Milton official: High court ruling on Myrddin Winery will have statewide effect

By Peter H. Milliken

Lake Milton

Milton Township trustee chairman and the lawyer representing the township in its unsuccessful effort to stop a winery from operating in a residential neighborhood said the Ohio Supreme Court decision concerning the winery will have statewide repercussions.

“It’s going to open up the doors, not just in Milton Township, but everywhere in the State of Ohio for people to have a business like that in a residential area,” said Dave Tomaino, trustee chairman.

Atty. Mark S. Finamore of Warren, who represents the township, said all of the 50 to 60 Ohio townships he represents are interested in the decision “because it affects everything in terms of how you interpret agriculture.”

The state’s top court ruled last week that the Myrddin Winery, 3020 Scenic Drive, is exempt from township zoning regulations and may remain in its current location.

A township has no zoning authority over the use of buildings for wine-making and selling on property, such as Myrddin’s, that is also used for grape-growing, the top court ruled.

The court made its ruling in the case of Jenifer Terry, Milton Township zoning inspector, v. Gayle K. Sperry, Myrddin Winery operator.
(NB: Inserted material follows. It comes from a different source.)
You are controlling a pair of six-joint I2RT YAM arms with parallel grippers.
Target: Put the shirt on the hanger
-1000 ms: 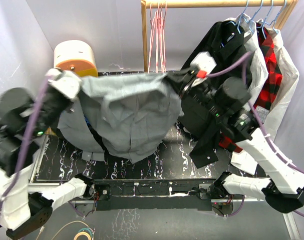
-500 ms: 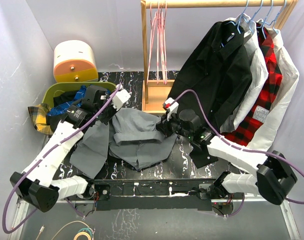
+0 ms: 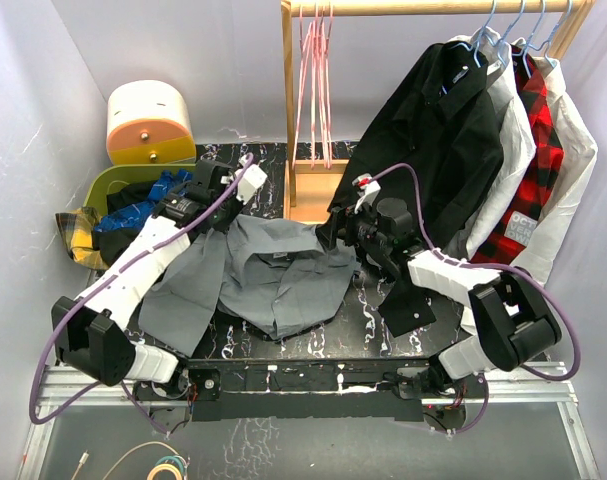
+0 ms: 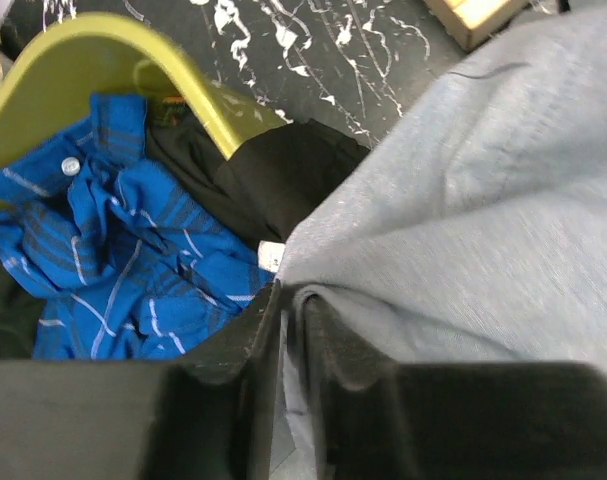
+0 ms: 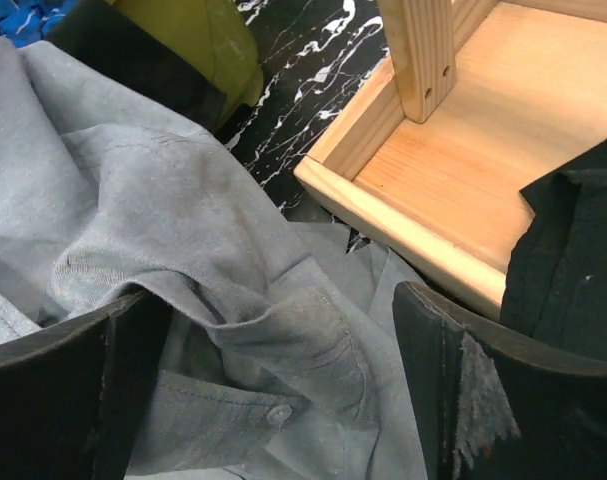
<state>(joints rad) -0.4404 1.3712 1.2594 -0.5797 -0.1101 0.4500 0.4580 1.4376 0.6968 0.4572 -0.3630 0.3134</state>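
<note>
1. The shirt [image 3: 273,275] lies crumpled on the black marbled table [image 3: 383,320], in front of the wooden rack base [image 3: 308,200] and spreading to its left. In the right wrist view one fold reaches the base's front rail.
2. The left gripper [image 3: 235,212] sits left of the rack base, at the shirt's upper left corner. In its wrist view the 2 fingers [image 4: 245,370] are pressed together on a ridge of grey fabric, pinching the shirt's edge.
3. The right gripper [image 3: 333,238] is just in front of the base's right front corner, over the shirt's upper right part. Its fingers [image 5: 63,400] stand spread wide, with a bunched fold and 1 button lying between them. Neither finger clamps the cloth.
4. The hanger [image 3: 318,80], thin and pink, hangs from the wooden rod [image 3: 433,8] straight above the rack base, well apart from the shirt.
5. A green basket [image 3: 103,185] stands left of the base, beyond the left gripper. It holds a blue garment [image 3: 133,212] and some dark cloth, and the shirt's pinched edge lies just beside them.
6. A black shirt [image 3: 443,130] hangs to the right of the base, its lower part near the right gripper.
</note>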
Terry had sought to stop the winery from operating in its present location because of neighbors’ complaints about the traffic and retail activity in a residential area.

“We all had our day in court. The court made the decision, and we’re going to follow the decision,” Tomaino said just before Tuesday’s trustee meeting. “They’ll be treated like any other business we have in the township.”

Nobody commented on the court decision during the public-comment session at Tuesday’s meeting.

However, Finamore said he expects a large crowd at today’s 5 p.m. meeting of Bazetta Township trustees because of opposition to the proposed move of the Cortland Winery from its current location to a residentially-zoned area of that township.

However, Finamore said there’s nothing that township can do to stop that winery from moving to the residential area as long as it cultivates grapes there.

Concerning Myrddin, Finamore said the township still has some available remedies if it needs them, but he advocated taking a wait-and-see attitude.

If parking becomes a problem, the township still has the authority to ban parking on the narrow, dead-end streets near the winery and to require Sperry to increase the winery’s limited off-street parking capacity, Finamore said.

The township also could enact a noise regulation ordinance, especially if live entertainment is presented, Finamore said.

If circumstances warrant, property owners or the township also could file civil-nuisance complaints, and township trustees could object to the renewal of the winery’s liquor license, Finamore added.

Even with no cars parked on the streets, a firetruck would occupy nearly the entire street width in the vicinity of Myrddin, said Police Chief Michael Saltsman.

Trustee Harold Campbell recalled that two tour buses bringing customers from the Akron area to Myrddin had an awkward time backing into the streets near it.